Ascolta l’intervista a Davide Bomben

Papa Francesco ha scritto la Laudato sì

L’enciclica papale è legata all’importanza della convivenza fra le specie, perché quando l’uomo imparerà a convivere con le altre specie, sarà in pace con se stesso. Noi dobbiamo imparare a convivere con quello che è stato e quello che ci è stato dato, che è la natura.

I Rangers che ruolo hanno fattivamente in questo, giorno dopo giorno?

Le persone sanno che il buon Dio ha creato il mondo, come lo conosciamo, in sei giorni. Il settimo giorno di fatto si è riposato. Nessuno sa che cosa è successo nell”ottavo giorno. Ebbene noi amiamo dire che nell’ottavo giorno Dio ha creato i Ranger, ovvero i protettori della natura, affinché potessero proteggere tutto quello che ha creato per noi. I Rangers sono questo. Sono quelle persone, uomini e donne, che dedicano la loro vita alla continuazione delle specie e alla sopravvivenza di qualcosa di ben più importante che il solo concetto della natura. Perché la natura è biodiversità. Nella biodiversità troviamo la ricchezza, quindi è più ricchezza e più ricchezza vuol dire dare a chi si occupa di questi animali ovviamente l’importanza giusta. Soprattutto, su questo io ci tengo tantissimo, visto che la convivenza fra uomini e animali nelle comunità soprattutto africane è complessa, poiché spesso e volentieri la natura viene vista anche come luogo dove depredare in qualche modo e poter acquisire degli elementi importanti, il turismo gioca una chiave veramente importante perché dà valore all’animale vivo. E solo il giorno in cui il valore dell’animale vivo sarà superiore a quello dell’animale morto noi avremo vinto la guerra, il bracconaggio.

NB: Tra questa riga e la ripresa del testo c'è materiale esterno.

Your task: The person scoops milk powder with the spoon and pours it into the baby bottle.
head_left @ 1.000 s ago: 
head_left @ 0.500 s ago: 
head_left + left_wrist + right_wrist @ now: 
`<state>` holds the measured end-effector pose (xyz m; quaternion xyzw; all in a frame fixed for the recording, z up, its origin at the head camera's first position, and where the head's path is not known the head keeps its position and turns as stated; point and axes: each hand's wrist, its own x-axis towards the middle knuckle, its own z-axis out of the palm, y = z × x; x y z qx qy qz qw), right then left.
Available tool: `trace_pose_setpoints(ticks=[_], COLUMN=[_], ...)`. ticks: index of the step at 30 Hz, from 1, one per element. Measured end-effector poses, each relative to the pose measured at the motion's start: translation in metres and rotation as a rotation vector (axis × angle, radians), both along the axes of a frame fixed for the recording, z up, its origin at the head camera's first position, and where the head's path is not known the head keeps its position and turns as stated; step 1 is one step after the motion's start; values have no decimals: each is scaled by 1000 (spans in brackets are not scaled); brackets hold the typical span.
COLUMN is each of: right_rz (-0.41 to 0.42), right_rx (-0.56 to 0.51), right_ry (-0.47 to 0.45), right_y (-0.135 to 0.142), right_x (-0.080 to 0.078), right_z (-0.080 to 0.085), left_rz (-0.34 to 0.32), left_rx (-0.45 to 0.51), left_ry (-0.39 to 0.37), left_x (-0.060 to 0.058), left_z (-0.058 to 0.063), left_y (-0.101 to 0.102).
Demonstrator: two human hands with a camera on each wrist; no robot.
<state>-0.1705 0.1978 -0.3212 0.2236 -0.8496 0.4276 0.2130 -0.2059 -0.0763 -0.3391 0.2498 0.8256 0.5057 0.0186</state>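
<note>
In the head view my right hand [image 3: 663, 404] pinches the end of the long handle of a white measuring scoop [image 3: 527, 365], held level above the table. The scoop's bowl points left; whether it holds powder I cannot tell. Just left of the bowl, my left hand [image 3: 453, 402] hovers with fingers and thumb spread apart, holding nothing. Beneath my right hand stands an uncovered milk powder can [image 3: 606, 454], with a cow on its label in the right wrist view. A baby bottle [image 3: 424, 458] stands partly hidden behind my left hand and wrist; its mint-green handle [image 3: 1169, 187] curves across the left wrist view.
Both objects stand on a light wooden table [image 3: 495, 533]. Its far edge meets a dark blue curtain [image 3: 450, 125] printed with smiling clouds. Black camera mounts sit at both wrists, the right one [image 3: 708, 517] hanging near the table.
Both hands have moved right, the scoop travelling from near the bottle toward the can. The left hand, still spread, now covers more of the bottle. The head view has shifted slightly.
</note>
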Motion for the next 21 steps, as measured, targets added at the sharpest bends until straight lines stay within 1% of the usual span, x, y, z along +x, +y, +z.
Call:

Lo sport è qualcosa di profondamente connaturato al significato che Nelson Mandela dava al concetto di libertà e uguaglianza. Lei che cosa ne pensa?

Invictus vuol dire invincibile e non esiste nessuno di invincibile più di chi ha conosciuto la sconfitta e l’ha vinta. Quella è l’invincibilità. Lo sport è una chiave di lettura, è un paradigma, è un modo di pensare e di vivere. Lo sport è azione. Lo sport è dedizione, lo sport è abdicazione. Lo sport è dare se stessi per se stessi o per il proprio team. Il mio lavoro come istruttore capo di unità Ranger, non solo in Sudafrica, ma in altre parti del continente africano, è quello di dare loro delle competenze, delle tecniche, delle tattiche. Ma la cosa più importante – quello che noi chiamiamo il quadrato tattico – oltre le giuste persone, la giusta formazione è la giusta motivazione. E lo sport diventa un collante per motivare le persone. Il progetto che ho deciso di lanciare insieme proprio al Parco Kruger e alla comunità Zulu, una comunità di 45 mila persone che vive proprio intorno al Parco nazionale è quello di lanciare due volte l’anno una specie di mini torneo di calcio, perché effettivamente è lo sport che accomuna tutti. In quel pallone rotolano tante diverse esperienze, tante diverse opportunità… Così abbiamo creato questa uniforme per motivare i nostri ragazzi.